» **Dataset excerpt**:
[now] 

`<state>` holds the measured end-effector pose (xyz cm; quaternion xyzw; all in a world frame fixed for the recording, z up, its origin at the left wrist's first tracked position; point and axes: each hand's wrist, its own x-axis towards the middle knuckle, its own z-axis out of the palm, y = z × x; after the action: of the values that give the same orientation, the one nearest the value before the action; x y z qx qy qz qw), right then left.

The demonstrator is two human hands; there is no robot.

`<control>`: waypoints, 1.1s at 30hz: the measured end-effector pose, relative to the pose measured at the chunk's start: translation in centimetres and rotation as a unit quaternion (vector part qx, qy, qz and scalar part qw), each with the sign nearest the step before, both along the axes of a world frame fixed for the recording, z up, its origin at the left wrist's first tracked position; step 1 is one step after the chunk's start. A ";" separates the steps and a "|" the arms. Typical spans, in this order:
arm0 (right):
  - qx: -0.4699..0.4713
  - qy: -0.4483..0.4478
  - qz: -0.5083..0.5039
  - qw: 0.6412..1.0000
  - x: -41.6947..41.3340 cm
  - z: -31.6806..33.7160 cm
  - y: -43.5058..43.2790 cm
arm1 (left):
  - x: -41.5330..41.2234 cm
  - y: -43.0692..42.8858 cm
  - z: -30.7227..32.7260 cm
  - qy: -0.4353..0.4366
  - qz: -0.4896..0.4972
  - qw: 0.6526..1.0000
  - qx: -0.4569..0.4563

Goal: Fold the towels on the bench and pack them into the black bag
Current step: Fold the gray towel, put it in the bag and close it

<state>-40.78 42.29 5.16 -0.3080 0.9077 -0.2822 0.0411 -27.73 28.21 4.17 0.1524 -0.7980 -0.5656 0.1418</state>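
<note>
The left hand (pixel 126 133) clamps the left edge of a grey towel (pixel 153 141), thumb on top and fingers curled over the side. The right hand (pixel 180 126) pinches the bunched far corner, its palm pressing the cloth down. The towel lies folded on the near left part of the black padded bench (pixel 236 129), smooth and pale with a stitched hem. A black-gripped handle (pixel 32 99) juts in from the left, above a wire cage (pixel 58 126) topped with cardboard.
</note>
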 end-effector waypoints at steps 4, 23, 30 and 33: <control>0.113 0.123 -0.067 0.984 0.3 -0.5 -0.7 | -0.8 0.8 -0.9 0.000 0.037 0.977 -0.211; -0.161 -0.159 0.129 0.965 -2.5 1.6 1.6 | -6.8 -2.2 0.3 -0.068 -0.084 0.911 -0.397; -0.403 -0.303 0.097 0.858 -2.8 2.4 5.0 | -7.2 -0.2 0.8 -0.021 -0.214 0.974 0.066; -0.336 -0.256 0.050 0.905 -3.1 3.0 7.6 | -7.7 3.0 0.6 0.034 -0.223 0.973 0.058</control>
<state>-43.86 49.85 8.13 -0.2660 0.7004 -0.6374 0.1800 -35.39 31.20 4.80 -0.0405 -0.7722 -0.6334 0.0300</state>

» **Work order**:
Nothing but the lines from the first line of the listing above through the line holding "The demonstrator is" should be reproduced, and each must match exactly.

» **Your response**:
[now] 

`<state>` holds the measured end-effector pose (xyz cm; quaternion xyzw; all in a world frame fixed for the recording, z up, its origin at the left wrist's first tracked position; point and axes: each hand's wrist, its own x-axis towards the middle knuckle, its own z-axis out of the palm, y = z × x; after the action: of the values that give the same orientation, the one nearest the value before the action; x y z qx qy qz qw), right then left.

The demonstrator is two human hands; there is no robot.

No part of the answer remains open.